Nvidia has over time thrown out a lot of technical jargon that has usually been used to refer to its new achievements which lay hidden deep within their latest silicon chipsets. This time is no different with new versions of their existing technologies first seen in the Geforce3. The die itself is still based on a 0.15 micron process. In practice you can expect a GF4 Ti4600 to get somewhat warmer than a GF3 Ti500 due to the higher 300MHz clock speed of the former. A die remains only one topic technology wise so without much further wait let us focus in on the prime candidates newly introduced in the Geforce4 series.

The nfiniteFX engine was first introduced in the Geforce3 series and has now waited long enough to have a face lift. The changes or change should we say is nothing ground breaking but still worth noting. Whereas we still get one pixel shader and an almost similar architecture including a same pipeline order/layout, what we also get is a 2nd vertex shader. There is no denial that games are getting much more realistic each year, and this in turn puts extra strain on the 3D card. This is where the second vertex shader kicks in; scenes with heavy use of special effects would benefit most in region up to 50% over the Geforce3. Scenes that are less demanding would naturally bring a smaller boost in speed but given that realism in games is set to improve with no end in sight having the extra horsepower can only be a good thing. We need to look upon this not only from a performance angle yet the benefits too. In this case it is also sensible to point out that given there is more 3D power should a game need it, there is also room for adding more affects without the impacting frame rates as heavily. The bottom line is that Nvidia is trying to kill two birds with one stone, gain speed and enable more complex scenes to get the resources they need. What's more they do this with making the die only 5% larger than that in the Geforce3, this shows good use of the die space available including a component layout that rejects few precious areas as wasted unusable space. In concluding both programmable pixel and vertex shaders continue to offer the flexibility developers have come familiar with in the Geforce3 series but now have a greater backing of power ready to handle more 3D complex challenged games.

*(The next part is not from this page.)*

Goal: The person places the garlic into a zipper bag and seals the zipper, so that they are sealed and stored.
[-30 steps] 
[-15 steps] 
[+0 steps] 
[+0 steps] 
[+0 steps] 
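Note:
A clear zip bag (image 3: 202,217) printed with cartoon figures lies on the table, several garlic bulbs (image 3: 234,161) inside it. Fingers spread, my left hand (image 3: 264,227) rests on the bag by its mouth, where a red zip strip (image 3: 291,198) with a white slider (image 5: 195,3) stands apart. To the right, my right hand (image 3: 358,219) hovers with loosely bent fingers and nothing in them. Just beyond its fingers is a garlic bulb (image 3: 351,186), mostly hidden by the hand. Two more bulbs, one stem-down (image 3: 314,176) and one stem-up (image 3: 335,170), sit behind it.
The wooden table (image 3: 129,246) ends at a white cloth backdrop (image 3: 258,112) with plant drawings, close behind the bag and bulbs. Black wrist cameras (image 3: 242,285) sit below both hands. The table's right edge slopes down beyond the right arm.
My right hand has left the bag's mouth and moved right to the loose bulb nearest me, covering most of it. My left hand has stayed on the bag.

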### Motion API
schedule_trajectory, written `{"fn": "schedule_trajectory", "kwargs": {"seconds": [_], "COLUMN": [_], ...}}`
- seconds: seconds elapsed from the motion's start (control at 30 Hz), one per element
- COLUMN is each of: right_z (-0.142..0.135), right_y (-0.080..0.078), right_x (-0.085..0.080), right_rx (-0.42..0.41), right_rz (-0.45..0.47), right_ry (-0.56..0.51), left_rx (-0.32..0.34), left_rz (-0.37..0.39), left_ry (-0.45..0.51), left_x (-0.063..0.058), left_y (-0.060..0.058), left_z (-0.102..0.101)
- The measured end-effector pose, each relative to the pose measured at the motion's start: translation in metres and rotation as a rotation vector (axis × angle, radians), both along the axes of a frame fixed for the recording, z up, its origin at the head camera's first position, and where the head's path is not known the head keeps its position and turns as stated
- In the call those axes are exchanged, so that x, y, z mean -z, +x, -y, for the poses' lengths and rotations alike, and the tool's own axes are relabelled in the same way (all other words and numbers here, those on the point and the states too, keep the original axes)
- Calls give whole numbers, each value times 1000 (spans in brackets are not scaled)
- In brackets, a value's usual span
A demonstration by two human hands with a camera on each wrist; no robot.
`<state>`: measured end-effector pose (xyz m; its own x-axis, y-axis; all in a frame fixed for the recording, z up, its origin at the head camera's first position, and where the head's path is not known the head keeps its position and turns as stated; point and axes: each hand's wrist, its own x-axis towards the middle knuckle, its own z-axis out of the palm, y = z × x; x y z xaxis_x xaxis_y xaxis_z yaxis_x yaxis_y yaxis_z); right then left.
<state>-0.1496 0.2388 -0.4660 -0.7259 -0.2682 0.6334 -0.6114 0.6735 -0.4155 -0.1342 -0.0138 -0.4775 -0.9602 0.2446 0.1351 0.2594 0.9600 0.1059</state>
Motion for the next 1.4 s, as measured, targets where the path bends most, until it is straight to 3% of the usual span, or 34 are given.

When LMA was initially introduced back in early 2001 in the Geforce3 chipset its aim was to overcome one of the biggest bottlenecks in designing modern 3D accelerators, namely memory bandwidth requirements. Now in its second incarnation LMA II enhances the "Crossbar" architecture to permit faster access of memory segments within video memory thus increasing the speed at which graphics may be rendered. It does this is many ways including avoiding use of bandwidth for pixels that the gamer user will never see also further enhanced by a quad cache implementation. Greater texture compression techniques reduce memory requirements for realistic highly detailed textures putting less strain on bandwidth within the 3D scene, especially a higher resolutions. Both the MX and Ti series include LMA II though the former doesn't consume it as effectively due to being restricted to the use of 2 banks rather than 4 meaning 64bit Vs 128bit data path access to video memory. One could argue this does no harm due to the MX's inability to render graphics fast enough for it to bring any real performance to the screen; after all it's not meant to be used for ultra high resolutions, that is still safely the role of the Ti series.

Back in the year 2000 we saw a new trend for graphics cards to support FSAA (Full Scene Anti-Aliasing). Through time progression has been made to offer this feature through a wide range of resolutions without compromising on performance. Whereas the Geforce3 introduced Quicunx FSSA the Geforce4 takes a new approach in the form of Accuview FSAA. The principle is simple, it is to do what Quicunx did but with better image quality. This technique derives from mixing neighboring pixels both down and up to blend in creating a color with less error thus opening the stage to refining how fine a line actually is on screen. The result is realistic outlines of 3D objects reflecting much more real life than a cheap computer imitation. FSSA in general should delight any users stuck with using a lower end CRT monitor of those lucky enough to own a large TFT LCD panel and wanting to use it in its non native resolution.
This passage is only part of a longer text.